--- Problem to work on ---
From the records below, copy every line that contains the word "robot".

--- Recorded data ---

- - - - -

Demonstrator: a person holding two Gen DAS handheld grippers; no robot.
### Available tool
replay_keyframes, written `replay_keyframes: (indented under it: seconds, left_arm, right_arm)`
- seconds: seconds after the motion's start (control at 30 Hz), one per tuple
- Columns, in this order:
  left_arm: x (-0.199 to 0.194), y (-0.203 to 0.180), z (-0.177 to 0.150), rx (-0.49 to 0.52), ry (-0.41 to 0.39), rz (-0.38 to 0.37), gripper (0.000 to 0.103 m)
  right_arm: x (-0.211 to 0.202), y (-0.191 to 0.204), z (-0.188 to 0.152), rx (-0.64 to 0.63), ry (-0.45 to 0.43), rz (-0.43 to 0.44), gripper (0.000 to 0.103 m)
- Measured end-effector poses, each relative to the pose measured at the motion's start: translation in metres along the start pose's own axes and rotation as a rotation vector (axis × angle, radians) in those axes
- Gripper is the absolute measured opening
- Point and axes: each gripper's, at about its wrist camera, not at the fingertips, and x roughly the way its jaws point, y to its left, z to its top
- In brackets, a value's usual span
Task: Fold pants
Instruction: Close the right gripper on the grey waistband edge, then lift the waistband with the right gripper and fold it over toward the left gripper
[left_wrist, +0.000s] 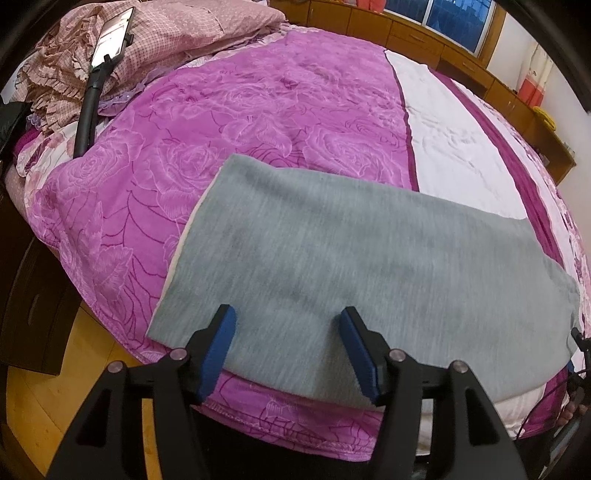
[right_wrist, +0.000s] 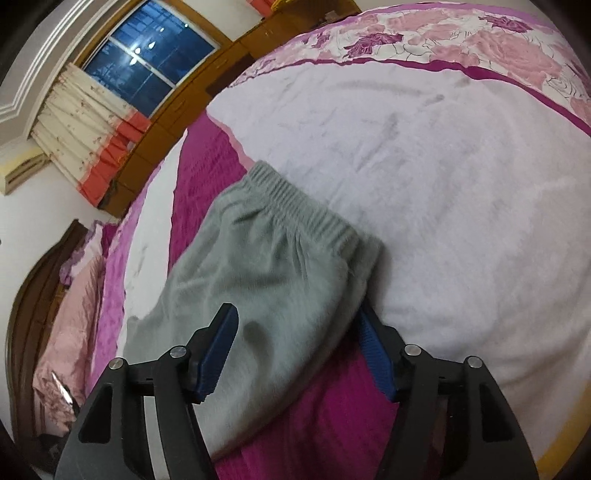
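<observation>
The grey pants (left_wrist: 351, 254) lie flat on the bed, legs stacked, stretching from the near left edge toward the right. My left gripper (left_wrist: 288, 321) is open, its blue pads (left_wrist: 218, 350) hovering over the near hem end of the legs, holding nothing. In the right wrist view the waist end of the pants (right_wrist: 266, 266), with its ribbed elastic band (right_wrist: 306, 210), lies across the magenta blanket and the white sheet. My right gripper (right_wrist: 297, 321) is open over the waist part; its right pad (right_wrist: 376, 354) is at the cloth's edge.
The bed carries a magenta rose-pattern blanket (left_wrist: 229, 122) and a white sheet (right_wrist: 424, 177). A pink checked quilt (left_wrist: 177, 33) and a phone on a black stand (left_wrist: 107, 40) sit at the far left. Wooden cabinets (left_wrist: 406, 33), a window (right_wrist: 147, 66) and wood floor (left_wrist: 40, 395) surround the bed.
</observation>
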Motion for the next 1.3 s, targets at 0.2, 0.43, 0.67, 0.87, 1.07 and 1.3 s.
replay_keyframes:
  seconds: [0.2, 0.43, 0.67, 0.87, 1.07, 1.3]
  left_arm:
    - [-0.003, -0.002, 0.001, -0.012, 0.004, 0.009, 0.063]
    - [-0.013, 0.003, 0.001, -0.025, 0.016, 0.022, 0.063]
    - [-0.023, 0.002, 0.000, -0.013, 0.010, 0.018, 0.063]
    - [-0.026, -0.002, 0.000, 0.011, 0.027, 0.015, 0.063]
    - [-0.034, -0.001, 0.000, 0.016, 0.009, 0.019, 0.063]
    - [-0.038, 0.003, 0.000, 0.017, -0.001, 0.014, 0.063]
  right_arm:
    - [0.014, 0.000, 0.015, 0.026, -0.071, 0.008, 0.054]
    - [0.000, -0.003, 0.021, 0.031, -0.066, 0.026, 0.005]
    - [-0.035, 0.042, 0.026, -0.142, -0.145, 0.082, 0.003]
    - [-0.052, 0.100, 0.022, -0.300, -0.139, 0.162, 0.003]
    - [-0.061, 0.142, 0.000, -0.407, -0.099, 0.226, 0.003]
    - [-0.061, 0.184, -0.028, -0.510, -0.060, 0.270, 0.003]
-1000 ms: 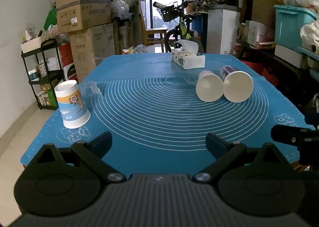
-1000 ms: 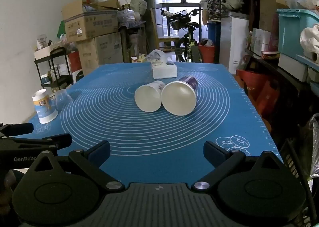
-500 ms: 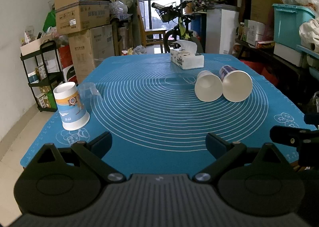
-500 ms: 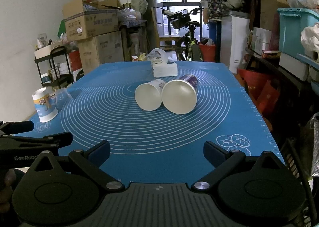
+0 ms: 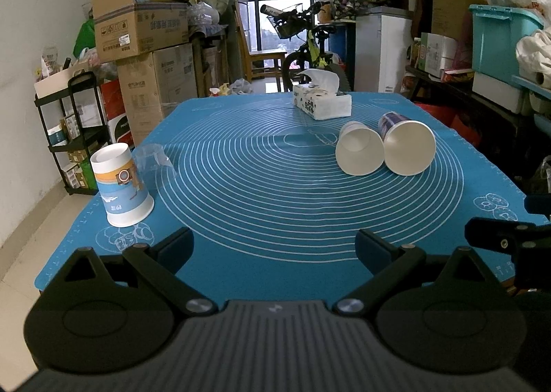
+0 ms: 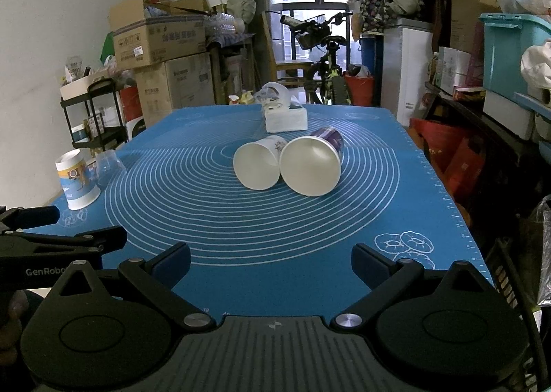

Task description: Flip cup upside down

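Left wrist: my left fingers (image 5: 273, 244) apart, empty; two cups (image 5: 360, 152) on sides, touching, mid worktop (image 5: 275, 219). Right wrist: right fingers (image 6: 270, 259) apart, empty; grabbing purple cup (image 6: 311, 164) may roll white neighbour (image 6: 258, 164) away.

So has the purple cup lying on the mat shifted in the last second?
No. The purple cup still lies against the white cup, just in front of the tissue box.
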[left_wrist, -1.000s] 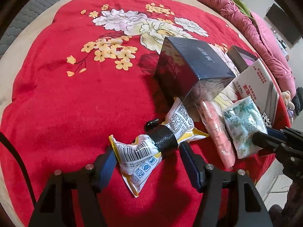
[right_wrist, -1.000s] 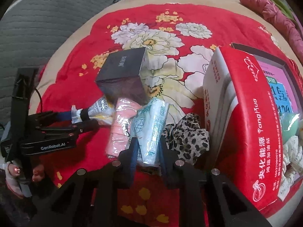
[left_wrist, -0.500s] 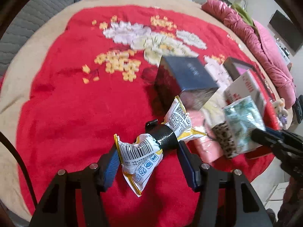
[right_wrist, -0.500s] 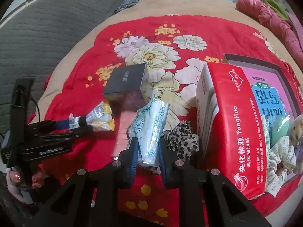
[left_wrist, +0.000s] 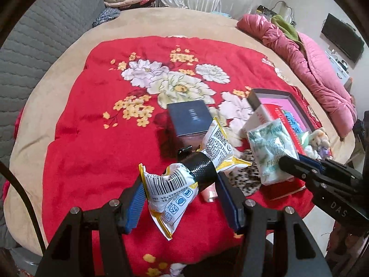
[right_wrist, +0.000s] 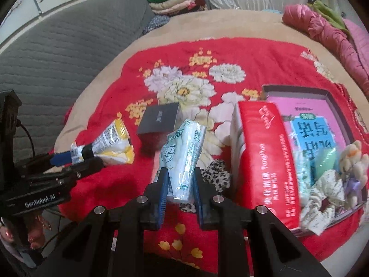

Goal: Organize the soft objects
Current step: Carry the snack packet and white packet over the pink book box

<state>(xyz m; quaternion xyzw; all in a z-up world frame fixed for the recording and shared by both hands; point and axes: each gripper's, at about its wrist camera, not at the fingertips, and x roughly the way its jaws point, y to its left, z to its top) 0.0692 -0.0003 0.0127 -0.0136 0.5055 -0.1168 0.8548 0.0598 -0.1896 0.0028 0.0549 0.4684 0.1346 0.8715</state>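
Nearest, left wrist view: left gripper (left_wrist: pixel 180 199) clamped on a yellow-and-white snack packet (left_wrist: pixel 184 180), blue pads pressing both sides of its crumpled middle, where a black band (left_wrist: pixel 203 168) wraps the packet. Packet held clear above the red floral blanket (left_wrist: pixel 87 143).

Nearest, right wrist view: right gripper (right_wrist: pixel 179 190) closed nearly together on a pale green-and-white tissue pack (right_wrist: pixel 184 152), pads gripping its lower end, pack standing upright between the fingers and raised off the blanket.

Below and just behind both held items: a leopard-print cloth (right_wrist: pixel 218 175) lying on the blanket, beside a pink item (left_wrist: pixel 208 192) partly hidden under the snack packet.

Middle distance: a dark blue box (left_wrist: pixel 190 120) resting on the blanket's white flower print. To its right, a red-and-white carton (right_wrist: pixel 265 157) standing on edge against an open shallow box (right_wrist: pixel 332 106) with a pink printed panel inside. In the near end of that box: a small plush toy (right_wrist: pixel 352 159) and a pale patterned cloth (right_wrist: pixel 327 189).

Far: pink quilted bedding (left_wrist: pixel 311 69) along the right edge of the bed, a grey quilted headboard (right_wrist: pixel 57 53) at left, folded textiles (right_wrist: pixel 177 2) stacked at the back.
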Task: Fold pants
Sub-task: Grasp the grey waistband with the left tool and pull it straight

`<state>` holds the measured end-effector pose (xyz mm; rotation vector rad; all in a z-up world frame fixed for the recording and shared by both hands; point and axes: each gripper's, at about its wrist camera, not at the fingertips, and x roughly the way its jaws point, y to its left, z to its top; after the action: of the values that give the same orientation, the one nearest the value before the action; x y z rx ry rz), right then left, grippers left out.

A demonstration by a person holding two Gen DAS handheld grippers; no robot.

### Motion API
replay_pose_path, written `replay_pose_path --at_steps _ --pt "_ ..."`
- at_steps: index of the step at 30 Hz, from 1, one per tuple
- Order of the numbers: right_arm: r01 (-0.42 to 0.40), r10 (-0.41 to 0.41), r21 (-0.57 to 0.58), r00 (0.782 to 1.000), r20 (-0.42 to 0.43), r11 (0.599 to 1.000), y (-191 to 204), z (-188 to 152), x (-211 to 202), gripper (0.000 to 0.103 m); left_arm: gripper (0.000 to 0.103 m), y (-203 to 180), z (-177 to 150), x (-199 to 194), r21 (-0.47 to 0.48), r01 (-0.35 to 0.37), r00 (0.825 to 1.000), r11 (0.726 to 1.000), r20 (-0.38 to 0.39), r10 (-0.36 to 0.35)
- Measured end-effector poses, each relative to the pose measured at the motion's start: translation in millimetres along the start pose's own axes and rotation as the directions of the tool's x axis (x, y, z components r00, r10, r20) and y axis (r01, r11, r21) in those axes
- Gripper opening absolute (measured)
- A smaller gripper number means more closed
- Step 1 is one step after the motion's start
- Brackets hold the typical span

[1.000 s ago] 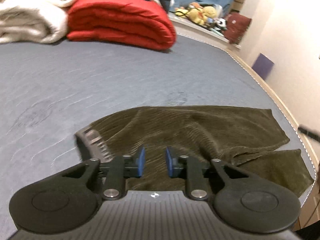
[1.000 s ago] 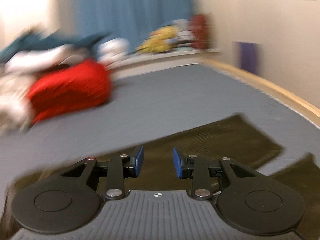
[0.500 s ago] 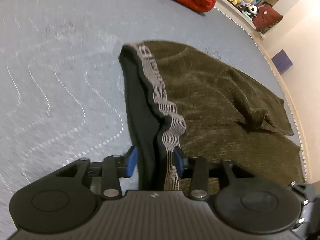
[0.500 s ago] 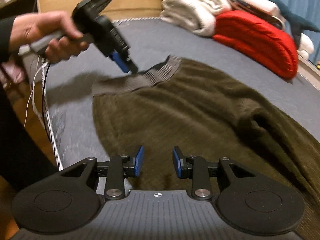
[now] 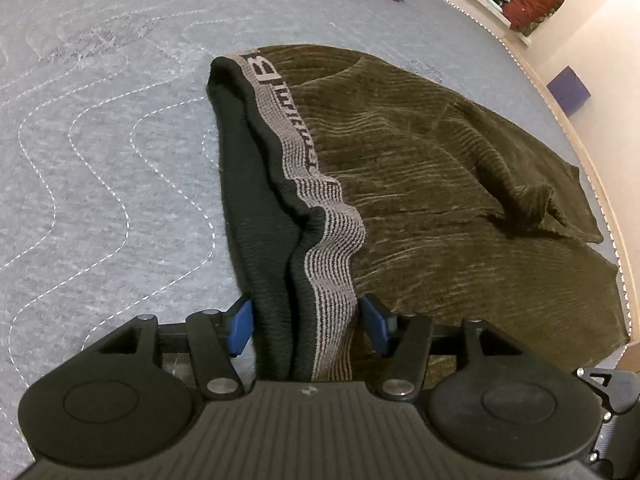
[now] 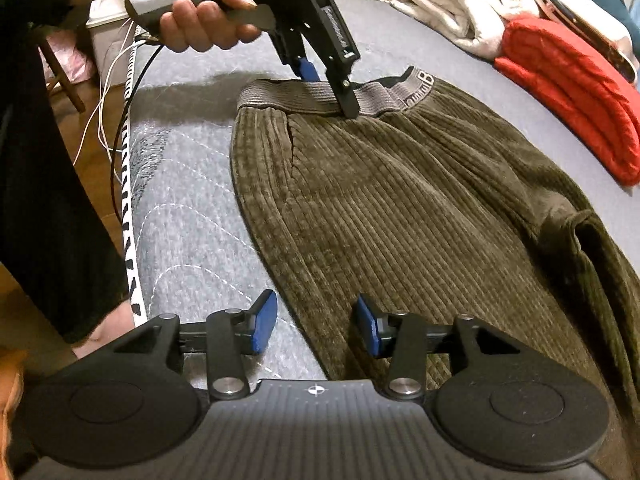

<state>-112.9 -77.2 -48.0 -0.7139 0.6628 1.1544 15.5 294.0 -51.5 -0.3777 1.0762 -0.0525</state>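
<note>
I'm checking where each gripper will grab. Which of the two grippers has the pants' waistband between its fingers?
The left gripper: the grey striped waistband runs between its opening jaws. The right gripper, also opening, straddles only the corduroy side edge of the pants.

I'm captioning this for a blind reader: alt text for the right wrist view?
Olive corduroy pants lie flat on a grey quilted mattress. The left gripper, held by a hand, straddles their waistband, while the opening right gripper straddles their near edge.
</note>
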Motion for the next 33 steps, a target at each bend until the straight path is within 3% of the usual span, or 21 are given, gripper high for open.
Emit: replay_pose_path --at_steps 1,3,6,10,13,17,19,20,21,23,24,25,27,30,33 --pt "-0.004 0.004 -0.008 1.000 0.004 1.000 1.7 1.0 2.0 0.036 0.055 -1.9 -0.5 0.4 0.005 -0.002 1.000 1.000 0.004 0.002" --pt "-0.003 0.004 -0.022 1.000 0.011 1.000 5.4 3.3 4.1 0.017 0.037 -4.8 -2.0 0.2 0.012 -0.023 1.000 1.000 0.013 0.023" --pt "-0.003 0.004 -0.078 1.000 0.016 0.997 13.1 6.9 4.8 0.010 0.021 -3.9 -0.7 -4.8 0.008 -0.023 0.999 1.000 0.026 0.023" --pt "-0.029 0.035 -0.135 0.998 0.046 0.990 22.8 15.4 -7.1 0.008 0.017 -4.8 -1.2 -34.9 0.040 0.010 0.998 0.999 0.059 -0.012" --pt "-0.073 0.088 -0.175 0.993 0.081 0.982 34.6 24.0 -26.0 0.008 0.017 -7.5 -10.7 -65.6 0.094 -0.008 0.997 0.996 0.077 0.000" --pt "-0.110 0.132 -0.200 0.986 0.102 0.974 53.0 29.9 -36.7 0.008 0.019 1.7 -25.6 -56.8 0.095 -0.061 0.998 0.994 0.006 0.061" --pt "-0.109 0.126 -0.224 0.990 0.066 0.968 61.0 27.2 -27.8 0.008 0.029 3.8 -30.6 -34.1 0.079 -0.110 0.992 0.991 -0.058 0.115" --pt "-0.098 0.111 -0.229 0.993 0.043 0.969 62.6 26.1 -21.8 0.010 0.040 1.2 -29.8 -30.0 0.089 -0.128 0.989 0.988 -0.063 0.134" --pt "-0.087 0.094 -0.215 0.995 0.022 0.973 61.7 26.4 -16.9 0.012 0.043 -2.4 -26.3 -30.3 0.103 -0.137 0.988 0.985 -0.060 0.143" --pt "-0.098 0.101 -0.160 0.995 0.011 0.982 55.9 31.8 -18.0 0.012 0.047 -6.2 -15.0 -41.8 0.089 -0.131 0.991 0.987 -0.011 0.132" --pt "-0.098 0.104 -0.134 0.994 0.038 0.986 51.3 35.7 -24.6 0.017 0.054 -3.9 -8.4 -49.4 0.060 -0.104 0.994 0.993 0.022 0.103" --pt "-0.095 0.102 -0.107 0.993 0.061 0.990 46.7 37.5 -29.6 0.024 0.057 -0.4 -2.1 -55.3 0.039 -0.081 0.995 0.996 0.055 0.079" --pt "-0.089 0.092 -0.036 0.989 0.113 0.995 34.3 43.0 -42.9 0.048 0.059 6.4 11.3 -63.1 0.002 -0.051 0.991 0.999 0.126 0.050" --pt "-0.084 0.077 0.051 0.987 0.141 0.995 13.9 43.0 -54.0 0.050 0.059 24.7 32.8 -60.4 -0.096 0.005 0.980 0.995 0.198 0.014" --pt "-0.066 0.048 0.124 0.988 0.144 0.990 -3.0 37.6 -56.9 0.050 0.059 42.3 54.3 -39.8 -0.201 0.010 0.973 0.980 0.227 0.037"
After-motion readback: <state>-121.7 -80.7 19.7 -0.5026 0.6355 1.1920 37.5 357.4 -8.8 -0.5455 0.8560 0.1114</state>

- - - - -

--- Task solution ---
Demonstrator: a person holding two Gen DAS handheld grippers; no robot.
A demonstration by a person holding two Gen DAS handheld grippers; no robot.

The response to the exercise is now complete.